**WHAT YOU WILL DO**
In the copy of the lines below, leave out pictures and print everything else exactly.

▽

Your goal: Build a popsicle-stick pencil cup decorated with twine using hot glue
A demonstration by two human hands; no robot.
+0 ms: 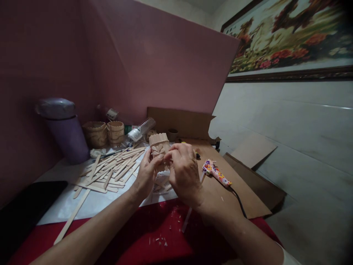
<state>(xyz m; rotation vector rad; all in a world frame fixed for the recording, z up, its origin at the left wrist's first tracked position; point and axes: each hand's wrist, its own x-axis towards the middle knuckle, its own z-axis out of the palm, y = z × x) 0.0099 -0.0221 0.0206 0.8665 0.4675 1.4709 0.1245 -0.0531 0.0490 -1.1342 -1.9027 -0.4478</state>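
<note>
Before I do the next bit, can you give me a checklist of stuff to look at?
1. Left hand has a grip on the wooden holder: ok.
2. Right hand is close up against the holder's side: ok; whether its fingertips pinch anything: cannot tell.
3. Flowered glue gun lies on the cardboard, apart from both hands: ok.
4. Glue gun hot or cold: cannot tell.
5. Craft sticks in a neat stack: not ok, they're jumbled.
6. Red cloth free of scraps: not ok, little bits are scattered.
</note>
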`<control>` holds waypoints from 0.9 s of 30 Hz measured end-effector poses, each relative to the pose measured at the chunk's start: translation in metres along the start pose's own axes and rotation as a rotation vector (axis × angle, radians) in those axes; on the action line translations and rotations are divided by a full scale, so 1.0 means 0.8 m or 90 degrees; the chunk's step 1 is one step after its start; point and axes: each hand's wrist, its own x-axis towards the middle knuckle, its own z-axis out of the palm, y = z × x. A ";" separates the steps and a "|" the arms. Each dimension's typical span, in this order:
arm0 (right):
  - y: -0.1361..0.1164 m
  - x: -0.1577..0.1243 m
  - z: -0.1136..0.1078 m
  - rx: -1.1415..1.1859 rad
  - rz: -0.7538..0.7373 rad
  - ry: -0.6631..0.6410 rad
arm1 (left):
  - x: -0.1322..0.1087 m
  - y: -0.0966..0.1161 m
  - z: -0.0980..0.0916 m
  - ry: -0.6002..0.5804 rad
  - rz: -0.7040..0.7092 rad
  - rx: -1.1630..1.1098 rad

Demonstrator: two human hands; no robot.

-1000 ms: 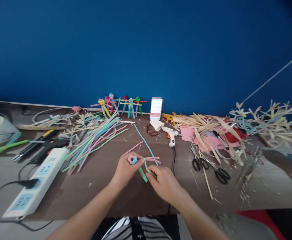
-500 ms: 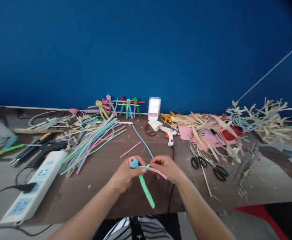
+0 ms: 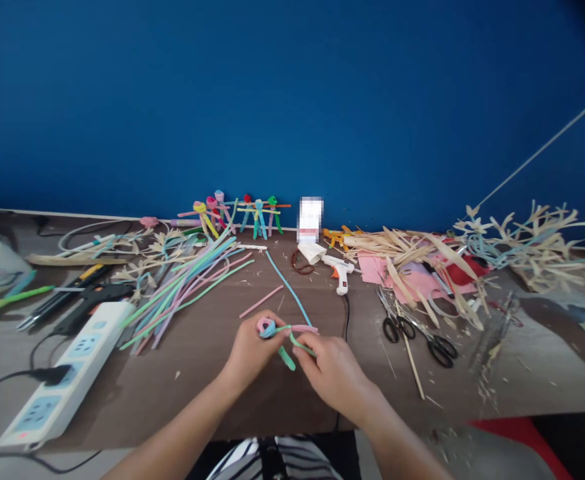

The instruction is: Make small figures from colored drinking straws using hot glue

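Note:
My left hand is closed around a pipe-cleaner figure whose coiled pink and blue head shows above the thumb. A pink pipe-cleaner strip juts out rightward from it. Below the fingers hangs a thick green wrapped leg. With thumb and forefinger, my right hand pinches a thin green pipe cleaner that runs from the figure. The palm side of both hands is hidden.
Loose pipe cleaners and a white power strip lie left. Several finished figures stand by the blue wall. A glue gun, scissors and dried strips are right. A blue pipe cleaner lies ahead.
My right hand has shifted slightly down and now pinches the green pipe cleaner, with the pink strip free of its fingers. The green leg has swung up closer to my left hand.

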 end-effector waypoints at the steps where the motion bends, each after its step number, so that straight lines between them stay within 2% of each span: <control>1: 0.000 0.000 -0.006 -0.003 -0.002 0.002 | 0.000 0.001 -0.001 -0.030 0.002 0.002; 5: 0.006 0.009 -0.024 0.070 0.013 0.027 | -0.002 0.005 -0.006 -0.159 -0.023 -0.031; 8: 0.016 0.021 -0.027 0.209 0.036 0.027 | -0.004 0.009 -0.008 -0.217 -0.063 -0.123; 10: 0.023 0.028 -0.021 0.315 0.056 -0.004 | -0.005 0.011 -0.007 -0.194 -0.075 -0.211; 12: 0.028 0.032 -0.010 0.406 0.086 -0.046 | -0.006 0.012 -0.004 -0.135 -0.074 -0.275; 16: 0.030 0.030 0.019 0.493 0.137 -0.083 | -0.002 0.008 0.000 -0.028 -0.067 -0.303; 19: 0.023 0.024 0.035 0.474 0.145 -0.088 | 0.001 0.000 0.001 0.042 -0.050 -0.251; 22: 0.010 0.016 0.038 0.337 0.090 -0.045 | 0.002 -0.005 0.000 0.088 -0.025 -0.148; 25: -0.001 0.008 0.026 0.135 0.009 0.006 | 0.002 -0.003 -0.002 0.072 -0.010 -0.074; 27: -0.006 0.005 0.014 0.068 -0.020 0.009 | 0.002 0.001 -0.003 0.046 -0.008 -0.057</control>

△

**SOLUTION TO THE EXERCISE**
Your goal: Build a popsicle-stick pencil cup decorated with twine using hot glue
A demonstration by two human hands; no robot.
+0 ms: 
<state>(xyz m; rotation vector rad; all in a world frame fixed for the recording, z up, its origin at the left wrist's first tracked position; point and axes: each hand's wrist, its own x-axis towards the middle knuckle, its own z-axis out of the palm, y = z × x) 0.0099 -0.0221 0.0206 0.8665 0.4675 1.4709 0.1245 -0.0531 0.0490 -1.1342 -1.9027 -0.4478</state>
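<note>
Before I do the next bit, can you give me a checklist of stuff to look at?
1. Left hand has a grip on the wooden holder: ok.
2. Right hand is close up against the holder's side: ok; whether its fingertips pinch anything: cannot tell.
3. Flowered glue gun lies on the cardboard, apart from both hands: ok.
4. Glue gun hot or cold: cannot tell.
5. Craft sticks in a neat stack: not ok, they're jumbled.
6. Red cloth free of scraps: not ok, little bits are scattered.
</note>
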`<control>` holds waypoints from 0.9 s of 30 Hz measured end-effector poses, each relative to the pose measured at the chunk's start: translation in metres along the start pose's own axes and rotation as a rotation vector (axis × angle, radians) in those axes; on the action line translations and rotations are divided by a full scale, so 1.0 means 0.8 m or 90 degrees; the chunk's step 1 is one step after its start; point and axes: each hand's wrist, its own x-axis towards the middle knuckle, its own z-axis out of the palm, y = z × x. A ";" separates the steps and a "|" the arms. Each dimension's typical span, in this order:
arm0 (right):
  - y: -0.1361..0.1164 m
  - x: -0.1577..0.1243 m
  - z: -0.1136..0.1078 m
  - rx: -1.1415..1.1859 rad
  - rz: -0.7538..0.7373 rad
  - ry: -0.6631..0.6410 rad
arm1 (left):
  - x: -0.1322..0.1087 m
  - y: -0.0966..0.1161 m
  - z: -0.0980..0.0916 m
  - ry: -0.6002..0.5804 rad
  - rz: -0.7040..0.7092 rad
  - rx: -1.1630..1.1098 rad

Demonstrator: two human hands; no robot.

-1000 ms: 
-500 ms: 
+0 ms: 

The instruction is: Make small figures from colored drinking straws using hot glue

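Note:
My left hand is closed around a pipe-cleaner figure whose coiled pink and blue head shows above the thumb. A pink pipe-cleaner strip juts out rightward from it. Below the fingers hangs a thick green wrapped leg. With thumb and forefinger, my right hand pinches a thin green pipe cleaner that runs from the figure. The palm side of both hands is hidden.
Loose pipe cleaners and a white power strip lie left. Several finished figures stand by the blue wall. A glue gun, scissors and dried strips are right. A blue pipe cleaner lies ahead.
My right hand has shifted slightly down and now pinches the green pipe cleaner, with the pink strip free of its fingers. The green leg has swung up closer to my left hand.
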
 end-effector waypoints at the steps where the motion bends, each after its step number, so that straight lines between them stay within 2% of each span: <control>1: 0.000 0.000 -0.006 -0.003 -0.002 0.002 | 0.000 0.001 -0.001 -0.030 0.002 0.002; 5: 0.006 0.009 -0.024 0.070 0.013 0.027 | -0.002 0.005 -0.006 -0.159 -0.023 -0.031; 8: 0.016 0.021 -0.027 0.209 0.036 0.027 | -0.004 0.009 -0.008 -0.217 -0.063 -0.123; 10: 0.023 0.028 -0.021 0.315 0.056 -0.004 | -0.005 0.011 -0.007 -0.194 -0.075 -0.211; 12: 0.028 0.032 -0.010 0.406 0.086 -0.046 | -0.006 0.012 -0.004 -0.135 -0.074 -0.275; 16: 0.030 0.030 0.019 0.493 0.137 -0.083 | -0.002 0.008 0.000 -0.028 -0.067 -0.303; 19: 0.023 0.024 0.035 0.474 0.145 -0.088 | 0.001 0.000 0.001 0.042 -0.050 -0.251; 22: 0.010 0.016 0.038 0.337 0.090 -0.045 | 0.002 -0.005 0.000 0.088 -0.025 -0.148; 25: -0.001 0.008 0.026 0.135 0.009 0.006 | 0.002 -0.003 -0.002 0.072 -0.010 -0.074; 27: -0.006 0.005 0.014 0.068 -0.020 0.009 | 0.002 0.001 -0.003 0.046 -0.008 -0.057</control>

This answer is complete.